Share

Mandi Bersama?

Aku pergi ke dapur dan mendengar suara air mengalir. Memang biasanya letak dapur tidak jauh dari letak kamar mandi.

"Apa Mas Kamal lupa matiin keran?" pikirku.

Saat hendak membuka pintu kamar mandi, tiba-tiba Mawar yang keluar. Aku terkejut dan segera mengambil langkah mundur.

"Mbak! Mbak belum masak, ya?" tanyanya. Rambutnya masih bercucuran air.

"Aku ... baru pulang dari pasar," jawabku agak kaku.

"Mbak, aku laper," katanya sambil memegang perutnya yang terhalang handuk itu.

"Ka-kalau begitu aku masak dulu.” Aku masih terbata-bata. Rasanya agak sulit untuk berucap dengan orang yang baru kukenal.

"Iya deh, Mbak. Oh iya, Mbak punya baju gede, ga?" Mawar terlihat kedinginan.
"Baju?" ulangku.

"Iya Mbak. Aku ga bawa baju ganti soalnya. Lupa. Mas Kamal ngajaknya buru-buru," kata Mawar.

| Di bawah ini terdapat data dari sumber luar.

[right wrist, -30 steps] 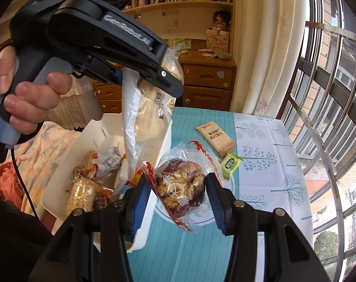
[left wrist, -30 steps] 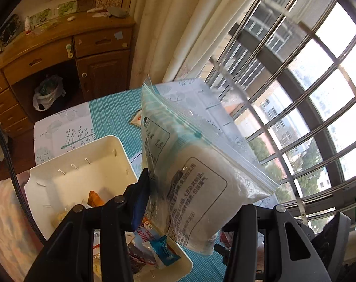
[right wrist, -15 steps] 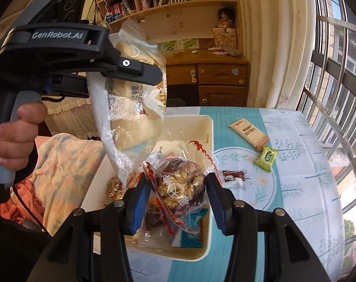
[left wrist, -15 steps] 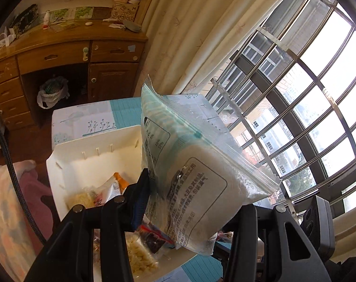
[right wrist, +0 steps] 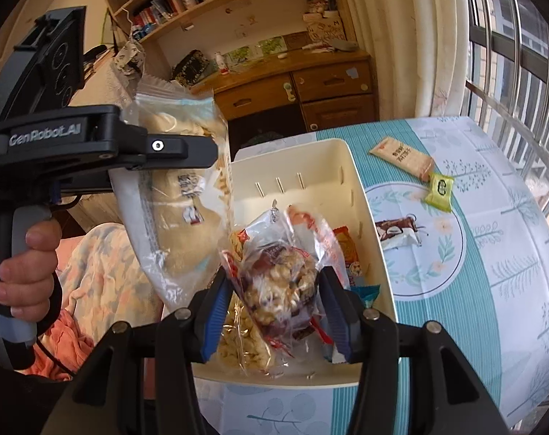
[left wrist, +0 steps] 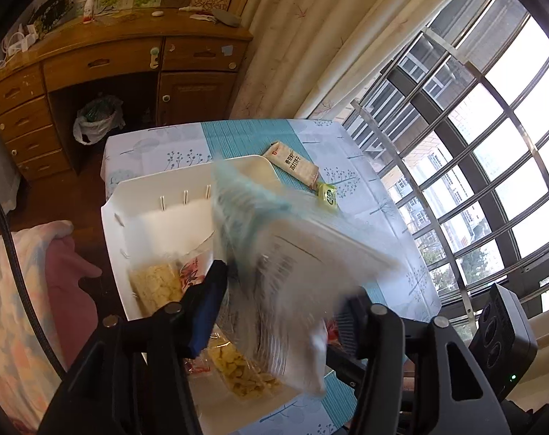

"Ya udah, tunggu di kamar aja! Aku cari dulu.” Aku merasa kasihan juga padanya.

Mawar pergi ke kamar. Begitu pun denganku, aku pergi ke kamar yang masih ada penghuninya di sana. Kulihat Mas Kamal sedang bermain ponsel di atas ranjang.

Tanpa menegur karena takut mengganggunya, kubuka lemari dan kuacak-acak semua isi di dalamnya.

"An, nyari apaan?" tanya suamiku yang sepertinya mulai terganggu dengan apa yang sedang aku lakukan.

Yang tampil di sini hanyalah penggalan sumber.